Which brings us to the question we’re all asking: Once we’ve sequenced this DNA, whether from mammoths, saber-toothed cats, ground sloths, or whatever – what do we do with it? What we can do now is better understand the evolution and relationships of these amazing animals. What popular media want, however, is to use the material to create living extinct species. The process of de-extinction can proceed either by cloning – taking material from a recently extinct species and replicating it – or by using ancient, fragmentary DNA. We’ve got a long way to go with either technique. Many extinct species lack contemporary surrogates to carry the artificially created embryos to term. For others, suitable habitat no longer exists (really? Where would you turn a giant ground sloth loose? A saber-toothed cat? Or would these animals exist only in the unnatural environment of zoos?) Back in 2009, Spanish scientists cloned a newly extinct Pyrenean ibex, although the clone died within a few hours of birth.
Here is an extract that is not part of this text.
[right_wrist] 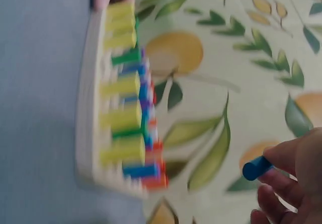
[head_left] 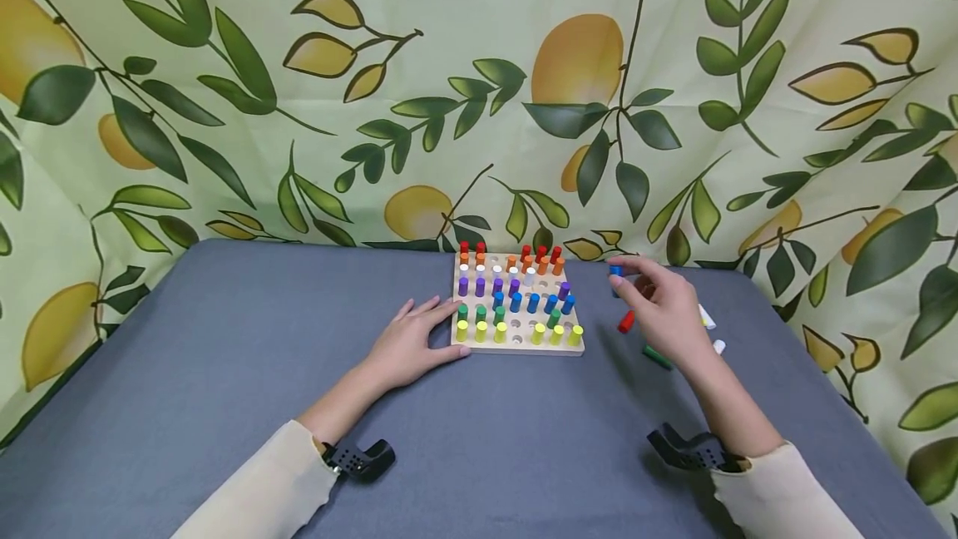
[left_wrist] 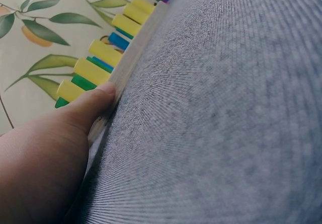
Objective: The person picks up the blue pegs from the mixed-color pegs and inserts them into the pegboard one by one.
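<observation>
A wooden pegboard (head_left: 479, 348) lies on the grey table, with rows of red, orange, white, purple, blue, green and yellow pegs standing in it. Several holes hold no peg. My left hand (head_left: 407, 343) rests at the board's left side, fingers extended. In the left wrist view its thumb (left_wrist: 103, 97) touches the board's front edge near the yellow pegs. To the right of the board, my right hand (head_left: 674, 310) pinches a blue peg (right_wrist: 255, 168) between thumb and fingertips, raised off the table; the other fingers curl below.
Loose pegs lie under and beside the right hand: a red peg (head_left: 626, 322), a green peg (head_left: 657, 357) and a white peg (head_left: 719, 347). Another white piece (head_left: 707, 317) shows behind the hand. A fruit-patterned cloth (head_left: 419, 106) hangs along the table's back edge.
</observation>
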### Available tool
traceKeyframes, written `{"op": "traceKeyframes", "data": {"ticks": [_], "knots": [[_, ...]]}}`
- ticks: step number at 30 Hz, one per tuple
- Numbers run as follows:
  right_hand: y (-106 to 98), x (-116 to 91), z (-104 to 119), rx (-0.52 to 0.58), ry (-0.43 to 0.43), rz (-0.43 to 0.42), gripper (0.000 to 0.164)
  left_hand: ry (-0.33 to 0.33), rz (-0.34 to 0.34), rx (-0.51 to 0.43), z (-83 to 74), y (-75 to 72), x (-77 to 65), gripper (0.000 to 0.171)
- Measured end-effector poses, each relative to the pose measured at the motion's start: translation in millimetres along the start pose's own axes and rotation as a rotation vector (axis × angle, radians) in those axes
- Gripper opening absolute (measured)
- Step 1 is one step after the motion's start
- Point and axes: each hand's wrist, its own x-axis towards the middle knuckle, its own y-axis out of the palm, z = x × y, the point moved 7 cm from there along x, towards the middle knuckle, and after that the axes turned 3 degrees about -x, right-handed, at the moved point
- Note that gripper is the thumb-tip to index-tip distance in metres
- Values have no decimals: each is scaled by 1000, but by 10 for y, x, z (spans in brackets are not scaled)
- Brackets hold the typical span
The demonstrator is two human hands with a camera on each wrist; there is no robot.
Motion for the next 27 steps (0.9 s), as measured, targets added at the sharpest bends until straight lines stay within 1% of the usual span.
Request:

There are, however, a few good candidates for which possibly viable DNA sources exist. Species like the passenger pigeon and Carolina parakeet might fare well, given the human responsibility for their disappearance, although they might turn out to be temporally invasive species.
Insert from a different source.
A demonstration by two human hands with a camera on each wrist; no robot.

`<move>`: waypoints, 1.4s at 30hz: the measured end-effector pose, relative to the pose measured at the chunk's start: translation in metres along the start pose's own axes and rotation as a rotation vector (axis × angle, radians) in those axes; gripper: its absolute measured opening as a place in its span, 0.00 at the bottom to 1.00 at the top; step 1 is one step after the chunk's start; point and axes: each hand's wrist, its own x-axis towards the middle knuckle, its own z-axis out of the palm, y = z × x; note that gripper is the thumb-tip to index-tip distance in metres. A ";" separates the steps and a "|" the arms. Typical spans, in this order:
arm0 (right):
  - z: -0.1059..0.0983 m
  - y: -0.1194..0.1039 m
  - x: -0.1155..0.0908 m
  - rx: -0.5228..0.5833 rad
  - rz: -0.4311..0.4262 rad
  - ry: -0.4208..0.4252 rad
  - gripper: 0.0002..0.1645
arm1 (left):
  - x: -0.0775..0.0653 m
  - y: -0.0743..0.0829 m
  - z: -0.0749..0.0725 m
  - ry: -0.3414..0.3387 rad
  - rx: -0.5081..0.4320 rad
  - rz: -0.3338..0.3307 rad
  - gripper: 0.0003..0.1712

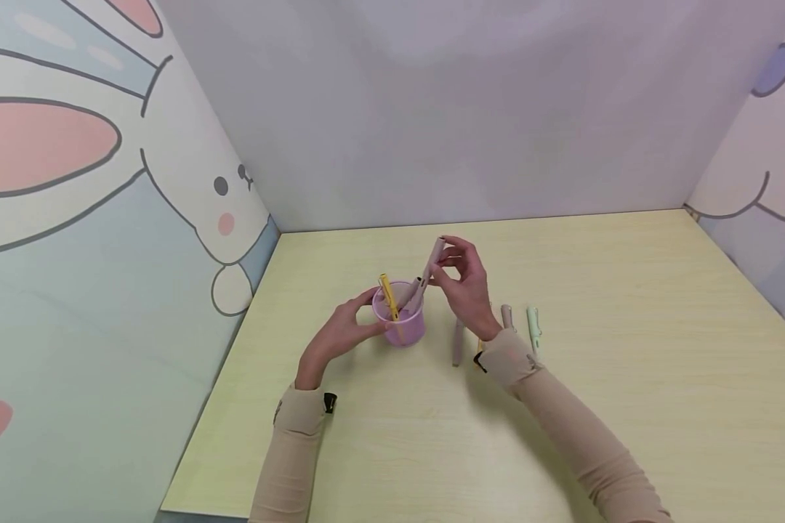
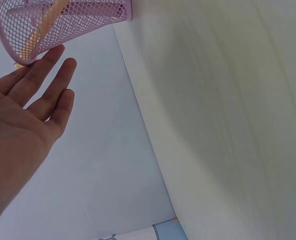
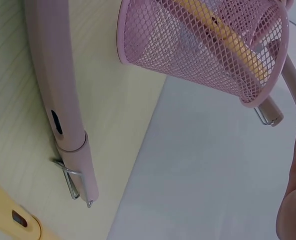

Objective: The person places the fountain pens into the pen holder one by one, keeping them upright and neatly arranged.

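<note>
A pink mesh pen cup (image 1: 411, 333) stands on the table, my left hand (image 1: 341, 335) gripping it between thumb and fingers near the rim. Inside it lean a yellow pen (image 1: 389, 292) and a greyish-mauve pen (image 1: 408, 294). Above the cup's right side, my right hand (image 1: 466, 289) pinches another mauve pen (image 1: 435, 254), which slants with its lower end in the cup mouth. Only part of the right hand enters the right wrist view, at the edge. A mauve pen (image 3: 58, 85) with a wire clip lies on the table nearby.
Right of the cup, partly under the right forearm, lie a yellow pen (image 3: 10, 207), a brownish pen (image 1: 506, 315) and a pale green pen (image 1: 533, 323). The light wood table (image 1: 628, 349) meets a white back wall (image 1: 464, 131) and cartoon-printed side panels (image 1: 105, 305).
</note>
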 end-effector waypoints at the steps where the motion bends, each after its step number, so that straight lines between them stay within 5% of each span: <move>1: 0.001 0.001 0.000 -0.004 0.003 -0.003 0.30 | 0.000 0.000 0.000 0.000 -0.001 0.001 0.47; 20: 0.001 0.000 -0.008 -0.074 0.066 -0.064 0.26 | 0.000 0.002 0.001 0.006 0.003 -0.037 0.48; 35: -0.031 -0.007 -0.008 -0.120 0.053 -0.018 0.28 | -0.002 -0.001 -0.001 0.012 0.013 -0.028 0.48; 42: -0.041 -0.033 -0.008 -0.141 0.047 -0.003 0.26 | -0.004 -0.002 -0.003 0.003 0.010 -0.028 0.48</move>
Here’s the list that Tree-Hugger put together:
- Woolly Mammoth
- Tasmanian Tiger
- Pyrenean Ibex
- Saber-Tooth Cats
- Ground Sloth
- Carolina Parakeet
- Woolly Rhinoceros
- Passenger Pigeon
- Irish Elk
- Baiji River dolphin (China)
- Huia (New Zealand)
- Neanderthal Man
Obvious ethical issues present themselves for some of these species (do we have the right to create a sentient being?), and loss of habitat for others. Some, like the Baiji River dolphin, are only recently extinct, so good DNA should exist. Tasmanian Tiger DNA might be preserved in specimen jars or taxidermy models.
When I think of these animals being resurrected (if that’s the right term to use for de-extinction), I feel torn. In Jurassic Park, Ian Malcolm points out that just because we can do something doesn’t mean we should. Part of me would love to see a living Irish Elk or a dodo or a dire wolf. Another part recoils at what the lives of those animals, especially the large, charismatic mammals, would be like. It’s hard enough seeing a modern tiger so stressed in its cage that it paces ceaselessly, but at least there are still tigers in the wild. A captive saber-toothed cat could never live in the same ecology as its ancestors: that world, and the prey animals that inhabited it, are gone forever. And the notion that some multi-billionaire might keep such animals as curiosities is just plain obscene.
So I’m willing to encounter ground sloths and Smilodons in books and art and museum displays and movies (that keep getting better, yay CGI!) I stand up and cheer as loudly as any paleontology nerd about understanding evolution and the marvelous creatures that have inhabited Earth in ages past. I’d love to see de-extinction technology applied to saving recently or on-the-brink extinct species like the Sumatran Rhino or the Bornean Orangutan. In the best of all possible worlds, prehistoric animals can teach us to be better stewards of those still living.